Actually what i want to trying to do is getting some parameters as command line arguments while running a shell script and use it. Then with this i need to delete files from a directory if its exceeding the count 7.
The above command will delete wat ever the specified date interval.
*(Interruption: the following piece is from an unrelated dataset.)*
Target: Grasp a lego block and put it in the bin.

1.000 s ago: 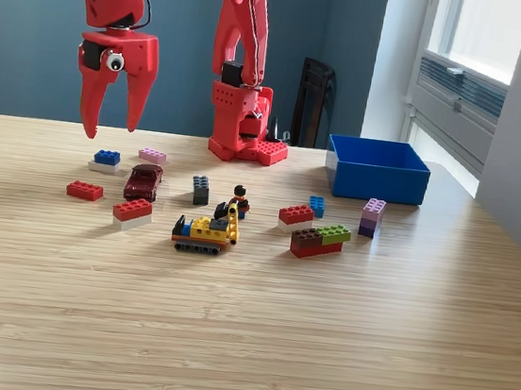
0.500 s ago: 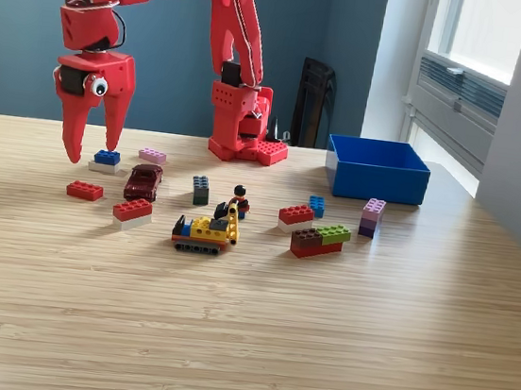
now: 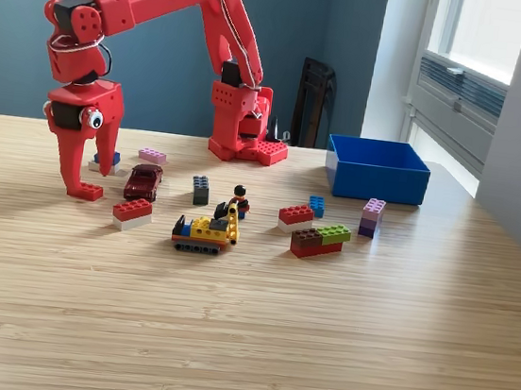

Its also in away good but i need exactly 7 files in the directory even if i don't generate one file for a day.
Now i need how to get command line parameters to be used int he script
Thanks again
scpt
###########
echo $1 # Gives the first argument
echo $2 # Gives the second argument
echo $3 # Gives the third argument
###########
Call the scpt with three arguments
script arg1 arg2 arg3
If you pass more than 9 arguments, then use brace
echo ${10}
echo ${11}
If your string argument contain spaces then use double quotes
scpt "hi buddy" arg2 arg3
Hi dears
its helpful
Thank you
ls -lt
is a long listing of directory contents sorted by mod time (and a "total" at the top)
ls -lt | awk 'NR>1'
gets rid of that header line
ls -lt | awk 'NR>1 {print $9}'
displays only the ninth field(filename)
ls -lt | awk 'NR>1 {if (substr($1,1,1) == "-" ) print $9}'
displays name if the first field (like -rw-rw-r--) starts with hyphen (indicates an ordinary file)
ls -lt | awk 'NR>1 {if (substr($1,1,1) == "-" && n++ > 6) print $9}'
prints a list of file names but omits the first 7 (first = most recent)
ls -lt | awk 'NR>1 {if (substr($1,1,1) == "-" && n++ > 6) print $9}' | xargs rm
does exactly what you want
Thank you
I have to try with this one and test
thanks again
Vajiramani
hi Perderabo
Its fantastic, i achieved this by writing ten line what you did it in one line.
Thank you
Regards
Vajiramani